■ Instructions for the task:
Your answer must consist of one number: how many lines in the records contain "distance".

■ Records for the exercise:
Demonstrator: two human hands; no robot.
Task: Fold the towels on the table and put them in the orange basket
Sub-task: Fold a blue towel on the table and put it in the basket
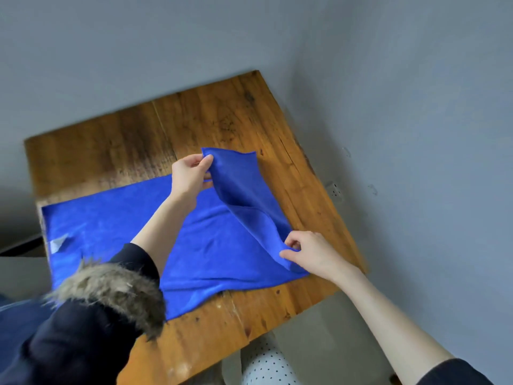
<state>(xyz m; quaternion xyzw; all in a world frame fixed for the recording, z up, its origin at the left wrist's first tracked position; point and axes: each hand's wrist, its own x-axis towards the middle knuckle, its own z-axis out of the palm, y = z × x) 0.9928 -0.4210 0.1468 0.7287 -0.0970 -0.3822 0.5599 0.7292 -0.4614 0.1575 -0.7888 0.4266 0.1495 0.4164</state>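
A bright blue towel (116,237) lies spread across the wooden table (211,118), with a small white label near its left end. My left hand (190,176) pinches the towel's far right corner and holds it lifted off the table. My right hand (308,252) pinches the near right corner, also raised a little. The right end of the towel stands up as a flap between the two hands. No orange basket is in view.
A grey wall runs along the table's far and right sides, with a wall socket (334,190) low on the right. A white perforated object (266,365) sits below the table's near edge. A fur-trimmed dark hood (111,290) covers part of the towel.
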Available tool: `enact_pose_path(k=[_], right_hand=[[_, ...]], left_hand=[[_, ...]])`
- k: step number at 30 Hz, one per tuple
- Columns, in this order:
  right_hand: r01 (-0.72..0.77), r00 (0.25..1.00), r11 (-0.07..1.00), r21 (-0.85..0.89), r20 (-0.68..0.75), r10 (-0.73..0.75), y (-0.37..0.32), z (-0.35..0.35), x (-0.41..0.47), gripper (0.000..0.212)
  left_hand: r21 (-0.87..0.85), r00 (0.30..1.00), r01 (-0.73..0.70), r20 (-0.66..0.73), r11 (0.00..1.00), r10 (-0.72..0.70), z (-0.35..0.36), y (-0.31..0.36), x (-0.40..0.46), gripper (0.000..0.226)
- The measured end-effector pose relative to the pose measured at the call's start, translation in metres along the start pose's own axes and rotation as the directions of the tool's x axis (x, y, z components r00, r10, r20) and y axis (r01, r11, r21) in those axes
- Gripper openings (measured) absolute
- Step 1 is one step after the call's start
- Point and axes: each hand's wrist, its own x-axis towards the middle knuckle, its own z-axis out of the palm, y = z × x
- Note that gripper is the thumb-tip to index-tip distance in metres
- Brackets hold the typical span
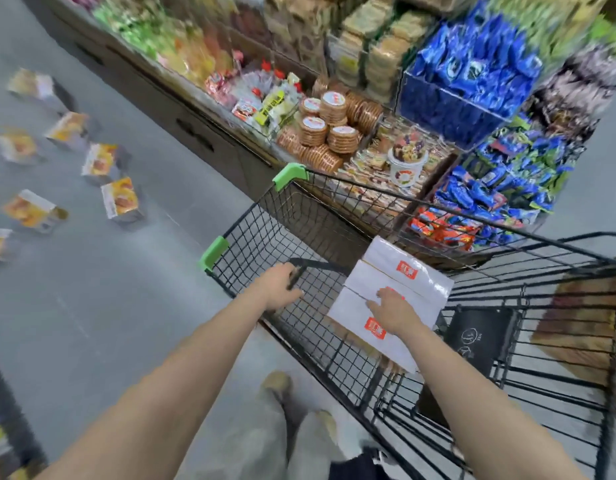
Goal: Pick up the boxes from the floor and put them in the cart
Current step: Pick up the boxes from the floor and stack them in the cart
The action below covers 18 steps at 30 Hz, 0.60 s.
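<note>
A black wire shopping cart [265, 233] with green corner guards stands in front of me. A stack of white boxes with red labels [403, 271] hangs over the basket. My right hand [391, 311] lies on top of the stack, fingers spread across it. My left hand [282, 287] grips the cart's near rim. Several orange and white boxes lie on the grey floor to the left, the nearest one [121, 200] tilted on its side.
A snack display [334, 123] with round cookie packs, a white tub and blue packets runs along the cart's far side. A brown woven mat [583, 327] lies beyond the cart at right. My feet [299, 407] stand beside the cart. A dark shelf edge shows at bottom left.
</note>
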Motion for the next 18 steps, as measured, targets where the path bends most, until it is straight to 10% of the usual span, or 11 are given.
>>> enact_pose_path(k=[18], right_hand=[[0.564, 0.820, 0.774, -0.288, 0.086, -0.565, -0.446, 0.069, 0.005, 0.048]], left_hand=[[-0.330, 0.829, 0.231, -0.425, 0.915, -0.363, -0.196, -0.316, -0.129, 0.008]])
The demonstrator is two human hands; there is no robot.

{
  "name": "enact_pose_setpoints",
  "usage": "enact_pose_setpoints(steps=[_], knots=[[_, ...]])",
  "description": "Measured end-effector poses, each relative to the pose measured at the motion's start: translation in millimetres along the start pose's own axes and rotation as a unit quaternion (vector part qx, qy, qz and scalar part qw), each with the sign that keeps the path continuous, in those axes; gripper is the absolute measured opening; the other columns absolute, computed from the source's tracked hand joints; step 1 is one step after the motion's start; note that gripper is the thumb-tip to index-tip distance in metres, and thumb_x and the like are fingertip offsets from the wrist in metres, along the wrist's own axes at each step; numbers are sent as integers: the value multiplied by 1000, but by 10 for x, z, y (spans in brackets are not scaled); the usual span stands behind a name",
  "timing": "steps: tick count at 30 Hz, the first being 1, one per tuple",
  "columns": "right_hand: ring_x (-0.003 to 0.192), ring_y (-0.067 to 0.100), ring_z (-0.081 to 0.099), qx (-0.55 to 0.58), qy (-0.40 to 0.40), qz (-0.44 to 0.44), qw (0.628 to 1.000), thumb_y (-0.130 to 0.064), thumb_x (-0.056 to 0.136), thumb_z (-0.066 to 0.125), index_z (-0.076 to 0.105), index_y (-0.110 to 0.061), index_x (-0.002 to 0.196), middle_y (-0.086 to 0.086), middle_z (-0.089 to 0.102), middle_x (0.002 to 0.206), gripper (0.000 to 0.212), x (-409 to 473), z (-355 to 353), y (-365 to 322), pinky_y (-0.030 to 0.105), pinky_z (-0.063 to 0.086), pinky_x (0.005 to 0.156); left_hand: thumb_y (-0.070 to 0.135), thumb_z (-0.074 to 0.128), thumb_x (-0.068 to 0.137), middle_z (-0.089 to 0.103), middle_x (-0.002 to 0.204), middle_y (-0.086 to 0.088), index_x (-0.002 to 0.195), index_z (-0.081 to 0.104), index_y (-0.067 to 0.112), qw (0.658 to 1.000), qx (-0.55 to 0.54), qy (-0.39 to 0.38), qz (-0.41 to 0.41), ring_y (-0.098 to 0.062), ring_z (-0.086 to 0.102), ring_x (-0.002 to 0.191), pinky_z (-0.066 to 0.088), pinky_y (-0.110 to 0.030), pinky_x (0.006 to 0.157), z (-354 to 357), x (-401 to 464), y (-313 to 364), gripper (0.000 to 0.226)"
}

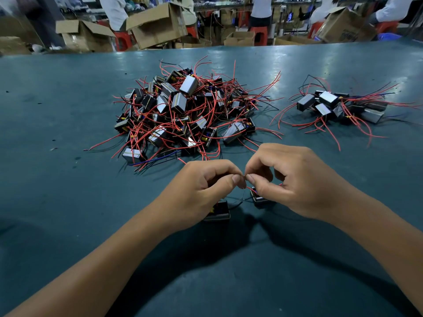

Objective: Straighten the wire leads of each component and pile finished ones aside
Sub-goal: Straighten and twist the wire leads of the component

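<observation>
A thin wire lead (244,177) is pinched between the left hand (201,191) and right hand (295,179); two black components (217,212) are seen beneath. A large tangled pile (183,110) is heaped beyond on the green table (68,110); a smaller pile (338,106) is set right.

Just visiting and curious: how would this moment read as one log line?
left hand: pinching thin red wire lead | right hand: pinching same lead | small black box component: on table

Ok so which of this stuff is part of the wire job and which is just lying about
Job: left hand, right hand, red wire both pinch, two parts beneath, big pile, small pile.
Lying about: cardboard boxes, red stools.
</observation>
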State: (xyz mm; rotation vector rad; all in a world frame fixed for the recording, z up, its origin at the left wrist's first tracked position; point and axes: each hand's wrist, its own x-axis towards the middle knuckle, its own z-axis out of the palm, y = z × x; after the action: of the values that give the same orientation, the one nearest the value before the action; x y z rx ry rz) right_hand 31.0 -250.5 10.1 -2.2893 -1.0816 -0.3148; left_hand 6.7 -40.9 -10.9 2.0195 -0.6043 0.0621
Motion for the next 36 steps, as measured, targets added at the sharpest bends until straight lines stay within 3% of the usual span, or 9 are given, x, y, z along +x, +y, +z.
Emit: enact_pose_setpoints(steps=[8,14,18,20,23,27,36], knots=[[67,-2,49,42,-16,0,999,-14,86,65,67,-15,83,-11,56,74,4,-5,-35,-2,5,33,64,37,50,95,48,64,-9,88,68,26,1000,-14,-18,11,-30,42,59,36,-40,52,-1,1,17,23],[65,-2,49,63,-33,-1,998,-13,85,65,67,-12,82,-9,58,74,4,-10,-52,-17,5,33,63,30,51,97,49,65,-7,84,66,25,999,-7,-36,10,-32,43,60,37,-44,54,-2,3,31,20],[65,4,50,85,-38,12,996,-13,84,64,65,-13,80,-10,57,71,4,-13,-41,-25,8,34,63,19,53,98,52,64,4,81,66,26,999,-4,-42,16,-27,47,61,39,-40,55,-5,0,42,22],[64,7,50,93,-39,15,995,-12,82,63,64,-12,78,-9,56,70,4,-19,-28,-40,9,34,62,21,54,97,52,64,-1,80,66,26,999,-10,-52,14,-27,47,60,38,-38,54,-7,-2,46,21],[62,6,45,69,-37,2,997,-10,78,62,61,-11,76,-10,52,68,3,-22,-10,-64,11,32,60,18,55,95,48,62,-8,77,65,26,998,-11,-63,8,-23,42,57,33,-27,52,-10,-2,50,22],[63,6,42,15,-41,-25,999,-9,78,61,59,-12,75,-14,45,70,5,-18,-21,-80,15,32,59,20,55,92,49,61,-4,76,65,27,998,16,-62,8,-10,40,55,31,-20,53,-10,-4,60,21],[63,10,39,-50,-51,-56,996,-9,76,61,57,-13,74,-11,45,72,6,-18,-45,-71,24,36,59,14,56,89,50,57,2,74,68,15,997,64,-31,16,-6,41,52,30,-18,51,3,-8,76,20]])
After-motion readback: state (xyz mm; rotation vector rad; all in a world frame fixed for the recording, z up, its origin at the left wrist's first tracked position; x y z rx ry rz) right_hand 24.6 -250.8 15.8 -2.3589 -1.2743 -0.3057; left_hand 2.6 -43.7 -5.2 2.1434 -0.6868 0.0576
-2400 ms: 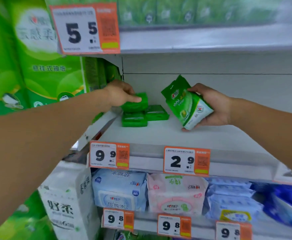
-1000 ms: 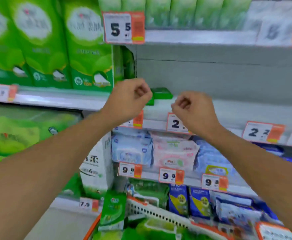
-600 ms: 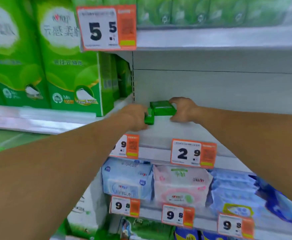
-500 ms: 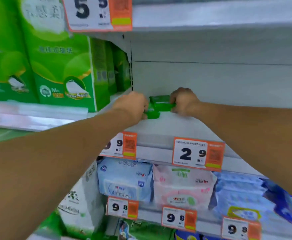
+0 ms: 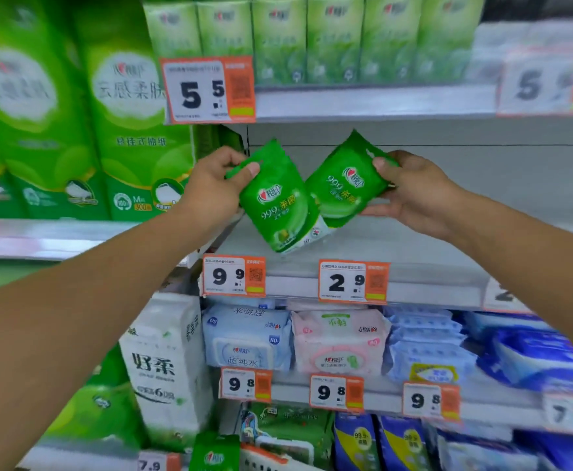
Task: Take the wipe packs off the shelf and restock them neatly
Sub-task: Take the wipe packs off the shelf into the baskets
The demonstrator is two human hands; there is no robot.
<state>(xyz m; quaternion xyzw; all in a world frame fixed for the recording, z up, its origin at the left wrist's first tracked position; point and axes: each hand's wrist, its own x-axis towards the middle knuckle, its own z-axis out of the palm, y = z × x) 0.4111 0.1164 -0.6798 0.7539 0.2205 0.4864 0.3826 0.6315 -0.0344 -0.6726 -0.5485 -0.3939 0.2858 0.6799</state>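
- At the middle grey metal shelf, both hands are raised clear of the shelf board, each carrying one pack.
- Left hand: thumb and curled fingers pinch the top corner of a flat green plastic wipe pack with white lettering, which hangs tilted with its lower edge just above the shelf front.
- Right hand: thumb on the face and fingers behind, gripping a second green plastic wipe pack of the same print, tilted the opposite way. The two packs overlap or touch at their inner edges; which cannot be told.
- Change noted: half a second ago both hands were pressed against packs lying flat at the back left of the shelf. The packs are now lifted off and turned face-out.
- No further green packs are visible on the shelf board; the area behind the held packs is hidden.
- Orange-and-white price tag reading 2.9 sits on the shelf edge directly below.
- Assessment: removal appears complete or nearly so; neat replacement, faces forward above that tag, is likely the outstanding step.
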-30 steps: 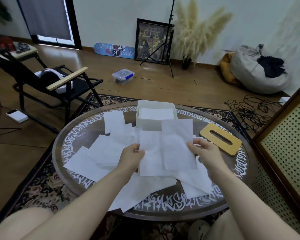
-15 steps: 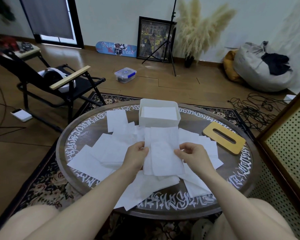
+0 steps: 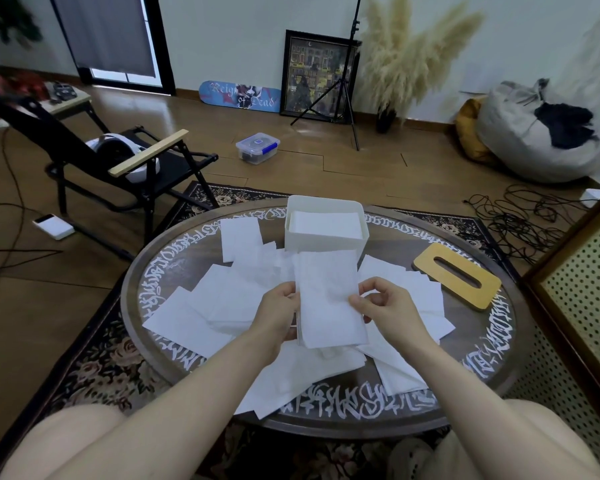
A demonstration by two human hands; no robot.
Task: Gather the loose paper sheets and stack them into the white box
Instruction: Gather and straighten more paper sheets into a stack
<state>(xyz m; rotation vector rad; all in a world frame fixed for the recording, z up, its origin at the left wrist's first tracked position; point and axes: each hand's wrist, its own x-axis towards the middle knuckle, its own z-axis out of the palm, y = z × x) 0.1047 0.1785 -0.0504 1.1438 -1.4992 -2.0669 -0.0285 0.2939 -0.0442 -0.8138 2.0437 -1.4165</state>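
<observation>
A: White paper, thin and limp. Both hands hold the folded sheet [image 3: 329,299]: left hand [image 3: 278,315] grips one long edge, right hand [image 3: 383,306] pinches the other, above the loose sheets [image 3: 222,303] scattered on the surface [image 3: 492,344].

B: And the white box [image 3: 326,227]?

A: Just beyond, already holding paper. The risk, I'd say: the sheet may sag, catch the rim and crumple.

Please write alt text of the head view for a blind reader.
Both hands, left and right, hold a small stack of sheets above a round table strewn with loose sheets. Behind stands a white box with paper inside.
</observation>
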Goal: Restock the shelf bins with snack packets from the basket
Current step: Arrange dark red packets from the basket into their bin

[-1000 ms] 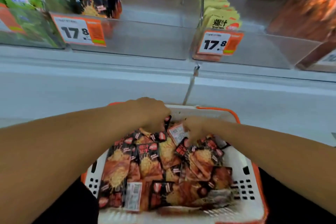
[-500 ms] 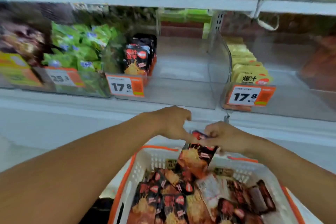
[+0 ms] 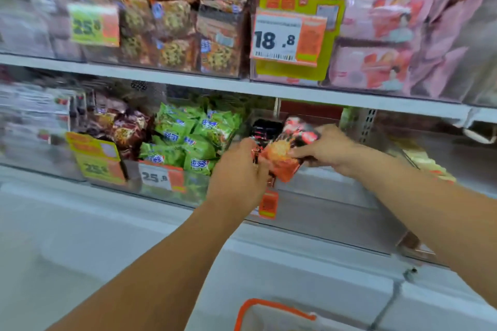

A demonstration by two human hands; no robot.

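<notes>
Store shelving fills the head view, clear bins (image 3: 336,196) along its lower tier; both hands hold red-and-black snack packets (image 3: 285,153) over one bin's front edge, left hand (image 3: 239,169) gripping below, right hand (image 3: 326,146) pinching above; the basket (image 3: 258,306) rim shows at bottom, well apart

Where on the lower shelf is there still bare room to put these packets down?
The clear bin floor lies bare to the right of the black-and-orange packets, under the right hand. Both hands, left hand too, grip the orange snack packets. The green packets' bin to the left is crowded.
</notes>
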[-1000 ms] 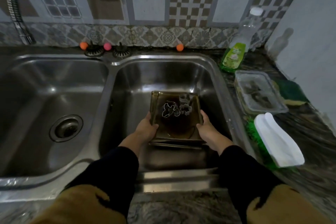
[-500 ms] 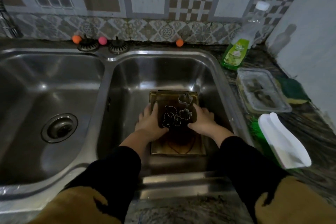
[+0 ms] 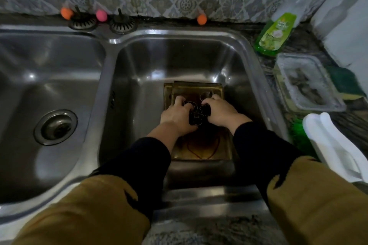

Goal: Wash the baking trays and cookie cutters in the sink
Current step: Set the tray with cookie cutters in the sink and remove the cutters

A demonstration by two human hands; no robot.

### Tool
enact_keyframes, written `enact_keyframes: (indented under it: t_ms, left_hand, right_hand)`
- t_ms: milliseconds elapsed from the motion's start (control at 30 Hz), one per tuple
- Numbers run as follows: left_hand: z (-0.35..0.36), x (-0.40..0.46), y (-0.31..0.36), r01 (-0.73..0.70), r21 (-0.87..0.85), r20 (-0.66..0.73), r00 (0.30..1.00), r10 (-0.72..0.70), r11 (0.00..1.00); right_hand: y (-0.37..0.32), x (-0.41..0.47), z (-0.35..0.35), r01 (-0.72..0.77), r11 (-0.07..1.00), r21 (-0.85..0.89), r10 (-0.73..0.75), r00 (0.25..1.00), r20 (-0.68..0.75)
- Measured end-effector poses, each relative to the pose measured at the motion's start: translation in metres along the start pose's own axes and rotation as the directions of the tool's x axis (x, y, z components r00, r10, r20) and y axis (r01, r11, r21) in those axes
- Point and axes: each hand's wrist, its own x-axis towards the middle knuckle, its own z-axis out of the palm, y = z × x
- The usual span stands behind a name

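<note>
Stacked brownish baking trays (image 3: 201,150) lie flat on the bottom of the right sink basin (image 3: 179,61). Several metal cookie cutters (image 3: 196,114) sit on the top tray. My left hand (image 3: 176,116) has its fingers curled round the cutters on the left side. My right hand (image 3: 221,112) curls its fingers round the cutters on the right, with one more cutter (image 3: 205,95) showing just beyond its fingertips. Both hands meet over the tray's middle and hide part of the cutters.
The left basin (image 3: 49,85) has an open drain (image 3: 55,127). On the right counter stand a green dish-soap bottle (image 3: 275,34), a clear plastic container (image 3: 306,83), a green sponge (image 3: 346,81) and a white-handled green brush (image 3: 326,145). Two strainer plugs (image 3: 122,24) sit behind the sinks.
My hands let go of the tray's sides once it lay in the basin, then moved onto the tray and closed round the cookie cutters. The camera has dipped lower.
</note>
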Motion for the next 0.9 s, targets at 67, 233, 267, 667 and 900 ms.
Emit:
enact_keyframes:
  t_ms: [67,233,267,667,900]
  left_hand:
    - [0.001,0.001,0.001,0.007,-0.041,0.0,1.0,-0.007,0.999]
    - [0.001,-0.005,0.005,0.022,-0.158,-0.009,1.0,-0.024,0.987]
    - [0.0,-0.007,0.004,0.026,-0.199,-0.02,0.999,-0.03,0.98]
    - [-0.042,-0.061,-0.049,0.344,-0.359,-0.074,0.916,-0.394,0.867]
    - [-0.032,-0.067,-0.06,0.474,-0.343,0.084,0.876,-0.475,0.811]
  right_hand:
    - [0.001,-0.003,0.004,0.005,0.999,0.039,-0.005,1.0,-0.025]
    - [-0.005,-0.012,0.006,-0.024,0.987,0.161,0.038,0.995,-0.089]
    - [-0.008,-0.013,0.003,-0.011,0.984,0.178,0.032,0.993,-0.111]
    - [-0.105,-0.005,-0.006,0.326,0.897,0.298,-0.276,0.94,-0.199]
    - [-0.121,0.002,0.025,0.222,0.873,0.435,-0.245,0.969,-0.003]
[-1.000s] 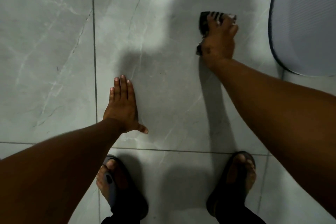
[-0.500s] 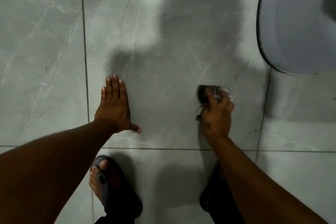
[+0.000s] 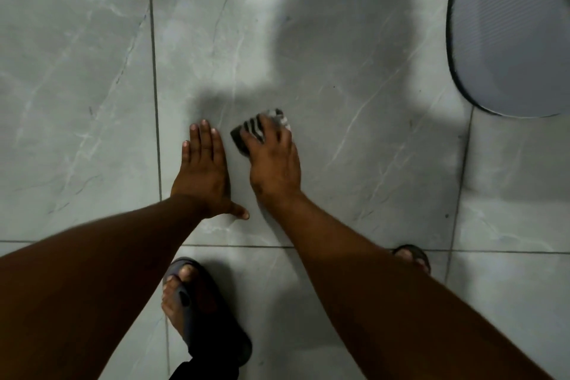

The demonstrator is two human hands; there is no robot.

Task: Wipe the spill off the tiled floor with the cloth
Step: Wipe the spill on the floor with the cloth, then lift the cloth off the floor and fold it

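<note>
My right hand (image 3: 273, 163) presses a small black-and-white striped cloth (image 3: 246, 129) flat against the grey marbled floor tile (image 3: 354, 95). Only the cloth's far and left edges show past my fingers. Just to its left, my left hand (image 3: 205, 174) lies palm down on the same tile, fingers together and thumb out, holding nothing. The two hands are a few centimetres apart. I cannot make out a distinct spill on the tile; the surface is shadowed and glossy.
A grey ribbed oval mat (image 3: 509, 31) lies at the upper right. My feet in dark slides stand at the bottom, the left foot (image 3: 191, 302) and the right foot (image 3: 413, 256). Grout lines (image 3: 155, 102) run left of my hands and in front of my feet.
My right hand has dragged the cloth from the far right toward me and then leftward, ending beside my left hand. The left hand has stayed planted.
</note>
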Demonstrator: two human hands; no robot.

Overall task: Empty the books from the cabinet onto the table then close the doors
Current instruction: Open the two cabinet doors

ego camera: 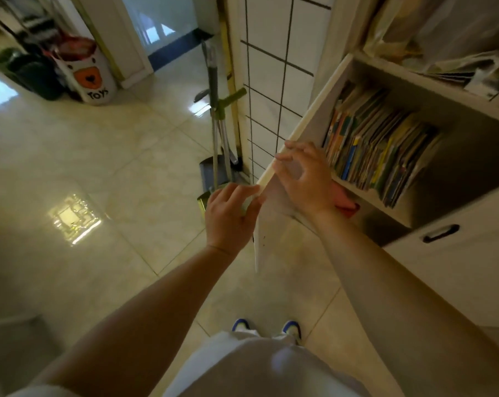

■ Solution for this task:
2